• DATA SEGMENT:

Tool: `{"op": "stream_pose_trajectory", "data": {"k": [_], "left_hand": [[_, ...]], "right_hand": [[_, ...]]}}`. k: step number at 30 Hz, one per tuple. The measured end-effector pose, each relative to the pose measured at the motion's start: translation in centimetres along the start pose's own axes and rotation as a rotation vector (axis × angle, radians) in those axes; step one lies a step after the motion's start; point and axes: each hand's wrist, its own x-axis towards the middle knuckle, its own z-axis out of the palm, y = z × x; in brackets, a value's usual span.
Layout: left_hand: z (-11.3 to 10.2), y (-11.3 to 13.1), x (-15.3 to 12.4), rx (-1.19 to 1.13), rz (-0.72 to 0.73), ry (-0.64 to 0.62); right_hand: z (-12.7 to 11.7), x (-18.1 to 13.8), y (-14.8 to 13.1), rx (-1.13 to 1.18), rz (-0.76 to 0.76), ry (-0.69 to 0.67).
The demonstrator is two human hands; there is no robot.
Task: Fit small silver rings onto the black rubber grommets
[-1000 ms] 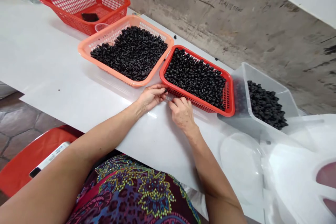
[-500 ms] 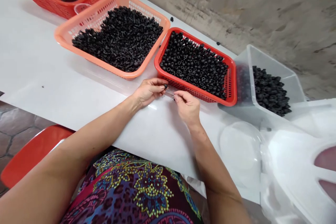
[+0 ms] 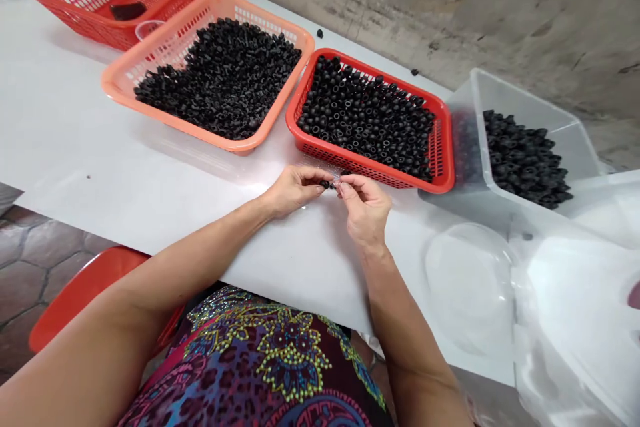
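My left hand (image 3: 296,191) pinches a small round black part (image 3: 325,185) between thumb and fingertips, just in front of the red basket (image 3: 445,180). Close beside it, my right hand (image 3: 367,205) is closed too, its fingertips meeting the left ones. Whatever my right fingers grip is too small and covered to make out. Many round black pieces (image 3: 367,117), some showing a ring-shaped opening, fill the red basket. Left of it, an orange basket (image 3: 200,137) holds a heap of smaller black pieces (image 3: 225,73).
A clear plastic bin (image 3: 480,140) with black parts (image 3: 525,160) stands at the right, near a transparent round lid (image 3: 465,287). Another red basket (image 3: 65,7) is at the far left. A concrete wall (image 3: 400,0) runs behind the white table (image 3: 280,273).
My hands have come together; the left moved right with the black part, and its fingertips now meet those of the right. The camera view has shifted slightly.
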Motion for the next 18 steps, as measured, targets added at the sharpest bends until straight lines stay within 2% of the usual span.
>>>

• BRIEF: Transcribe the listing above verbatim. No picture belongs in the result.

• RESULT OF THE TASK:
Tool: `{"op": "stream_pose_trajectory", "data": {"k": [_], "left_hand": [[_, ...]], "right_hand": [[_, ...]]}}`. k: step number at 30 Hz, one per tuple. The measured end-effector pose, each relative to the pose measured at the motion's start: translation in centimetres along the start pose's own axes and rotation as a rotation vector (axis × angle, radians) in those axes; step one lies a step after the motion's start; point and axes: each hand's wrist, its own x-axis towards the middle knuckle, its own z-axis out of the palm, y = z × x; in brackets, a value's usual span.
Layout: left_hand: z (-11.3 to 10.2), y (-11.3 to 13.1), x (-15.3 to 12.4), rx (-1.19 to 1.13), rz (-0.72 to 0.73), ry (-0.64 to 0.62); right_hand: z (-12.7 to 11.7), x (-18.1 to 13.8), y (-14.8 to 13.1), rx (-1.13 to 1.18), rz (-0.76 to 0.76), ry (-0.69 to 0.67).
The demonstrator is two human hands; there is no robot.
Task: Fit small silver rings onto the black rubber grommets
[-1000 ms] 
[-500 ms] 
[+0 ms] 
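My left hand (image 3: 296,191) pinches a small round black part (image 3: 325,185) between thumb and fingertips, just in front of the red basket (image 3: 445,180). Close beside it, my right hand (image 3: 367,205) is closed too, its fingertips meeting the left ones. Whatever my right fingers grip is too small and covered to make out. Many round black pieces (image 3: 367,117), some showing a ring-shaped opening, fill the red basket. Left of it, an orange basket (image 3: 200,137) holds a heap of smaller black pieces (image 3: 225,73).
A clear plastic bin (image 3: 480,140) with black parts (image 3: 525,160) stands at the right, near a transparent round lid (image 3: 465,287). Another red basket (image 3: 65,7) is at the far left. A concrete wall (image 3: 400,0) runs behind the white table (image 3: 280,273).
My hands have come together; the left moved right with the black part, and its fingertips now meet those of the right. The camera view has shifted slightly.
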Motion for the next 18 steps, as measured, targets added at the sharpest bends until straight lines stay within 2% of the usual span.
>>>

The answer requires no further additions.